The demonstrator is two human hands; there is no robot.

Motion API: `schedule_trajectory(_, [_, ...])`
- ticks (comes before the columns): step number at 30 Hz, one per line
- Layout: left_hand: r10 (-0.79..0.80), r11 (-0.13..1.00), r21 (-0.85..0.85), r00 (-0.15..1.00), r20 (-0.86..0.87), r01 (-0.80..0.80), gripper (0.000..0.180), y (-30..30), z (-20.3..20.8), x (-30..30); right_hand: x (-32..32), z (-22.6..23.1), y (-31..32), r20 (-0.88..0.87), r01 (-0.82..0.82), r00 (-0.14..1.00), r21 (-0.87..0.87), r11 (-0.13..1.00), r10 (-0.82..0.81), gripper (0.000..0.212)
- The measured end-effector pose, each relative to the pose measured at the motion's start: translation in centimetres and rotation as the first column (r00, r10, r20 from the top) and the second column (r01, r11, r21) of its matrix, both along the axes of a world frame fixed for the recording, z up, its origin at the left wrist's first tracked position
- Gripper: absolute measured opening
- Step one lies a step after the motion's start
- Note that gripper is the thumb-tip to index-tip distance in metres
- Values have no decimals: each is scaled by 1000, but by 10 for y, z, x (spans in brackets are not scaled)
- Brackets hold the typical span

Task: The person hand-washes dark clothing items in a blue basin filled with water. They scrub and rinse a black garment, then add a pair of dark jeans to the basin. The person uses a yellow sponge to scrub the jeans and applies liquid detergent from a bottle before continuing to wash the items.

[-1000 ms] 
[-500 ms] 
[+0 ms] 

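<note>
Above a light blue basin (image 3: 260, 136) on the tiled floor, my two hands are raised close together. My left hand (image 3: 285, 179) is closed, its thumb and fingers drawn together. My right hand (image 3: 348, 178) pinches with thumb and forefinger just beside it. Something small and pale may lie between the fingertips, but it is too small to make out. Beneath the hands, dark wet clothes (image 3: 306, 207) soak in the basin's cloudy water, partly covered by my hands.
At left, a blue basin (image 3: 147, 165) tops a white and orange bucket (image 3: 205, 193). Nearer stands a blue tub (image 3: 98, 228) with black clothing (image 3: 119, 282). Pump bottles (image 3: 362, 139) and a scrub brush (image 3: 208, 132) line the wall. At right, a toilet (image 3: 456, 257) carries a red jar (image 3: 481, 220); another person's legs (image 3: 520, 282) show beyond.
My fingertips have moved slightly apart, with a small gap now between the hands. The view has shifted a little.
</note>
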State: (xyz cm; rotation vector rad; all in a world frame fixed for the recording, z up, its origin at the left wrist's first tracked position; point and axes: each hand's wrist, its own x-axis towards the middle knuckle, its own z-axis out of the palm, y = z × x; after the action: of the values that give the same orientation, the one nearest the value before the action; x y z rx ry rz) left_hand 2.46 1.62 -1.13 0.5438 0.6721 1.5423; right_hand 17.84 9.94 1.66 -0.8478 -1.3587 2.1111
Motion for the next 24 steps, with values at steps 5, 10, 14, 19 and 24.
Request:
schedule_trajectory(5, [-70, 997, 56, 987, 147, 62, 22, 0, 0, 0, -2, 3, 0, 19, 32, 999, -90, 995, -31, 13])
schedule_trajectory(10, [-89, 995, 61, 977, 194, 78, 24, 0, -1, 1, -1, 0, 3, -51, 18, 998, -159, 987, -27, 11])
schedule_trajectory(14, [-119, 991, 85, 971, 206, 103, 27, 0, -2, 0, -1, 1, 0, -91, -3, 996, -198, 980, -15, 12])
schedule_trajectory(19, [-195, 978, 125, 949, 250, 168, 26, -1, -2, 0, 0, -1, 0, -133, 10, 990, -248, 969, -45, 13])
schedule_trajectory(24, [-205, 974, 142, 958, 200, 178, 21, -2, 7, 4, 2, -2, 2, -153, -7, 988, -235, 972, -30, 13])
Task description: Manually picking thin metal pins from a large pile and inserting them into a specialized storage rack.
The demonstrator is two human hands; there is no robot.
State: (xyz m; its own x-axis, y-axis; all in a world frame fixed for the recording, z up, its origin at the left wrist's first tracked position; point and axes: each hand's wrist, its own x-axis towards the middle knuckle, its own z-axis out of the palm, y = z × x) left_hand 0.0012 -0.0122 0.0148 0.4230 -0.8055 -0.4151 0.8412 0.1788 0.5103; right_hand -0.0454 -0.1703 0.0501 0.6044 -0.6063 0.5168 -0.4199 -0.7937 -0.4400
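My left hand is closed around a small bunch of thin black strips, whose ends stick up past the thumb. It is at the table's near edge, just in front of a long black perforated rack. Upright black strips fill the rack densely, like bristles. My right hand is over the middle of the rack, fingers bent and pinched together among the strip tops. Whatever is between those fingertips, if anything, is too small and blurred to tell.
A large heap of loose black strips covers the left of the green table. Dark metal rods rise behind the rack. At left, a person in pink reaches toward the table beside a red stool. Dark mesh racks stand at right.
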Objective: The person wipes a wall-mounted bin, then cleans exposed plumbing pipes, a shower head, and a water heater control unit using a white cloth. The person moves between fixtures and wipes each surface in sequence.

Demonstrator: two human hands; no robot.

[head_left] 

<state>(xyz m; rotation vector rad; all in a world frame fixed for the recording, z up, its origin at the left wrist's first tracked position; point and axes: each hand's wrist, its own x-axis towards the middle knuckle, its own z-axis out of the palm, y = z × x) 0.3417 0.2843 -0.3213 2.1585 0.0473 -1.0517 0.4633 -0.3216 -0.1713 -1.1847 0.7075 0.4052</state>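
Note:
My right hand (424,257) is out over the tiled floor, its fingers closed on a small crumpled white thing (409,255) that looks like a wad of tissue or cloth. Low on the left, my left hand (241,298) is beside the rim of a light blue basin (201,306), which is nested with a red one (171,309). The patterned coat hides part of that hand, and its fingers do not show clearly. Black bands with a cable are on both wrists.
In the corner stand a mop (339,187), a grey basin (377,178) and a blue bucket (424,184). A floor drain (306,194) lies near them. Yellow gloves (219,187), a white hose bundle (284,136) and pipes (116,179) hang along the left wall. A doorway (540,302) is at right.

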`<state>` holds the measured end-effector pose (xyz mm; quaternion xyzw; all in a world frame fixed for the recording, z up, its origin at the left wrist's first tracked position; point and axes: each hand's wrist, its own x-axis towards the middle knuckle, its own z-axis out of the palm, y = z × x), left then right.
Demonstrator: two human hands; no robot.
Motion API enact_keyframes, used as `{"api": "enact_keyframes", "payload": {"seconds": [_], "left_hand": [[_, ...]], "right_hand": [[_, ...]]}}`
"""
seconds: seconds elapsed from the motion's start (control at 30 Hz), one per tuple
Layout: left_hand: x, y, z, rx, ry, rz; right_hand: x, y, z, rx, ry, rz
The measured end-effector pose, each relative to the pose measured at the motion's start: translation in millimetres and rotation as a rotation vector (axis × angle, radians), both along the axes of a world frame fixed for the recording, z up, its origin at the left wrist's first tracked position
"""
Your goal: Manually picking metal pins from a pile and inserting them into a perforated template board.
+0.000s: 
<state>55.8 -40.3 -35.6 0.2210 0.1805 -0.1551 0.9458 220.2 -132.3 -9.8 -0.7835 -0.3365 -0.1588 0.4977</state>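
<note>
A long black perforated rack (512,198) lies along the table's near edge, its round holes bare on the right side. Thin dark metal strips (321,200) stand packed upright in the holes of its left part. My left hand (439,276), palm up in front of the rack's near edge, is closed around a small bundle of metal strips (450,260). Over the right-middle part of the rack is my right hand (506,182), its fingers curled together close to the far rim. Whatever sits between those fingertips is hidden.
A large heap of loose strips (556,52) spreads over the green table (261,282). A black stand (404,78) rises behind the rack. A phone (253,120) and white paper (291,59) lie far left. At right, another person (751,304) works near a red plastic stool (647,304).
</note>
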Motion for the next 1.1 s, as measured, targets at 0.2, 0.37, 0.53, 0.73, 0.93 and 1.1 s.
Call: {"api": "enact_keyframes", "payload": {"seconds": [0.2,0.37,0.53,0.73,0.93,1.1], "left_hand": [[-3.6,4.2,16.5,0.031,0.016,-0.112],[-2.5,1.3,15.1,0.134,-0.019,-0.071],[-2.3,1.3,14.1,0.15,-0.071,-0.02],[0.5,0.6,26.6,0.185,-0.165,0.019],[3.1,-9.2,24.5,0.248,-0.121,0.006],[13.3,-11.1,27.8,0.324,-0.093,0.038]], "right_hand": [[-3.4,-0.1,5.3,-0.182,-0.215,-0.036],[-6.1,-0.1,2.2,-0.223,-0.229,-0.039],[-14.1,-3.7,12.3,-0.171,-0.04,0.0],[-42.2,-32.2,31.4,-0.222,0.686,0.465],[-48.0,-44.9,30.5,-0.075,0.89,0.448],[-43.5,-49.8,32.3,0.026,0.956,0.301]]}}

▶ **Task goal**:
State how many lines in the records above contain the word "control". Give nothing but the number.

▶ **Completed task**:
2